Mediante el estudio de recombinación se detectó la presencia de un virus recombinante, condición que consiste en el intercambio de material genético entre dos virus dentro de un mismo segmento. Este virus tenía como ascendencia mayor un virus muy virulento y el fragmento de nucleótidos incorporado tenía como ascendencia menor la cepa vacunal GM97. Si bien eventos recombinantes han sido descritos en RHV, esta fue la primera vez que se describió recombinación en la proteína VP3, la cual, aun cuando no participa en la interacción antígeno anticuerpo, está implicada junto con la VP1 en la replicación viral.

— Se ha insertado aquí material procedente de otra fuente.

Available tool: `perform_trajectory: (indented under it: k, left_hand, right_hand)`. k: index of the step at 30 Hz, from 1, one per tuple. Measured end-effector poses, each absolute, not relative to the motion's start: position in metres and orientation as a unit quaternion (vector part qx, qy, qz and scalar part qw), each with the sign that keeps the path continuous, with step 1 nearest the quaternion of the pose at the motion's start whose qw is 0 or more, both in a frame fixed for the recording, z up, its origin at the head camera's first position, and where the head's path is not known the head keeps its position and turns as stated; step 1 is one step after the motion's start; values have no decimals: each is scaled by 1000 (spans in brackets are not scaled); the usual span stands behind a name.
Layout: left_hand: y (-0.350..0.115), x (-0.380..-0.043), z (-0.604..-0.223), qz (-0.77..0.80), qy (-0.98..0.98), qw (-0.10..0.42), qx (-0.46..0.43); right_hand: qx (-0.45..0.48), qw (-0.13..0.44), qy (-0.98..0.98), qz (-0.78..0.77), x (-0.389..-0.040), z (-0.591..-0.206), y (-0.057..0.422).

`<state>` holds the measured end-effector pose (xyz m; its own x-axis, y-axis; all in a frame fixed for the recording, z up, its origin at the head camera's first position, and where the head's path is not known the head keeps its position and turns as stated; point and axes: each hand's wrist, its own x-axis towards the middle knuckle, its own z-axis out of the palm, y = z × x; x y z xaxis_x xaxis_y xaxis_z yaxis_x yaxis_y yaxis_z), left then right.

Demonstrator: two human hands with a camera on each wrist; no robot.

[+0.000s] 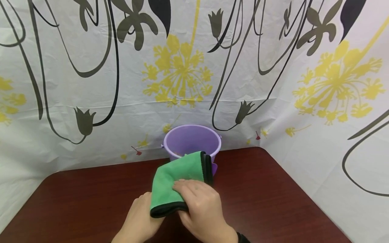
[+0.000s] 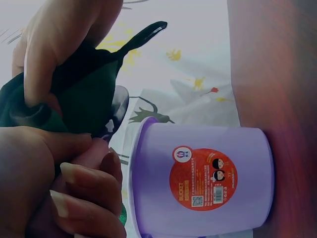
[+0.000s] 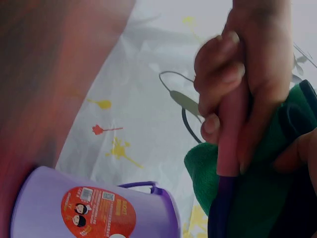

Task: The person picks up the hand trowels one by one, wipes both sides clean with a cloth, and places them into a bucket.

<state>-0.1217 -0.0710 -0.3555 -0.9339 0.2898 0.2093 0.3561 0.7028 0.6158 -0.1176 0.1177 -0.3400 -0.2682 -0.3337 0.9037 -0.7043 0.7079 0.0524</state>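
My left hand (image 1: 140,217) grips the pink handle (image 3: 232,131) of a small shovel with a purple shaft (image 3: 223,198). Most of the shovel's head (image 1: 214,168) is hidden behind a folded green cloth (image 1: 179,173) with black edging. The cloth lies over the shovel, and my right hand (image 1: 203,209) holds it from above, thumb below its edge and fingers on top. In the left wrist view the cloth shows a dark hanging loop (image 2: 143,37). Just beyond both hands stands a purple bucket (image 1: 192,139), upright.
The bucket has a round red label (image 2: 203,179) and a purple handle (image 3: 138,184). It stands at the back of a dark red-brown table (image 1: 91,199). A white sheet (image 1: 127,101) with flower patterns hangs behind and at the right, close to the table's edges.
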Motion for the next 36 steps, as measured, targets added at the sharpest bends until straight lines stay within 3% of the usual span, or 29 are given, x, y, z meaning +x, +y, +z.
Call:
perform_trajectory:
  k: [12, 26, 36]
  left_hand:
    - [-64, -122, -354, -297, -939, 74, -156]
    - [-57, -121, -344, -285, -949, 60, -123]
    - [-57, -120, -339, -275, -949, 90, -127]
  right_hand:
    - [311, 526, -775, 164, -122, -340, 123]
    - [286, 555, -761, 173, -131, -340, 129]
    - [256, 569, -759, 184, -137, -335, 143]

Varios de los resultados expuestos en este trabajo ayudan a esclarecer el comportamiento del IBDV en el país. Para este tipo de estudios, disponer de un número elevado de secuencias completas resulta primordial. Una de las aportaciones más relevantes de este estudio es el incremento de información de secuencias de IBDV en las bases de datos que podrán ser empleadas en nuevos trabajos. Esto permitirá detectar en un futuro eventos de recombinación o reordenamientos y posiblemente observar cambios que se puedan asociar a la virulencia o patogenicidad de IBDV.

Bibliografía

Coulibaly, F., Chevalier, C., Gutsche, I., Pous, J., Navaza, J., Bressanelli, S., Delmas, B. and Rey, F. A. (2005). The birnavirus crystal structure reveals structural relationships among icosahedral viruses. Cell, 120, 761-772.
He, X., Xiong, Z., Yang, L., Guan, D., Yang, X. and Wei, P. (2014). Molecular epidemiology studies on partial sequences of both genome segments reveal that reassortant infectious bursal disease viruses were dominantly prevalent in southern China during 2000-2012. Arch Virol, 159, 3279-3292.
Jeon, W. J., Lee, E. K., Joh, S. J., Kwon, J. H., Yang, C. B., Yoon, Y. S. and Choi, K. S. (2008). Very virulent infectious bursal disease virus isolated from wild birds in Korea: epidemiological implications. Virus Res, 137, 153-156.
Le Nouen, C., Toquin, D., Muller, H., Raue, R., Kean, K. M., Langlois, P., Cherbonnel, M. and Eterradossi, N. (2012). Different domains of the ARN polymerase of infectious bursal disease virus contribute to virulence. PLoS One, 7, e28064.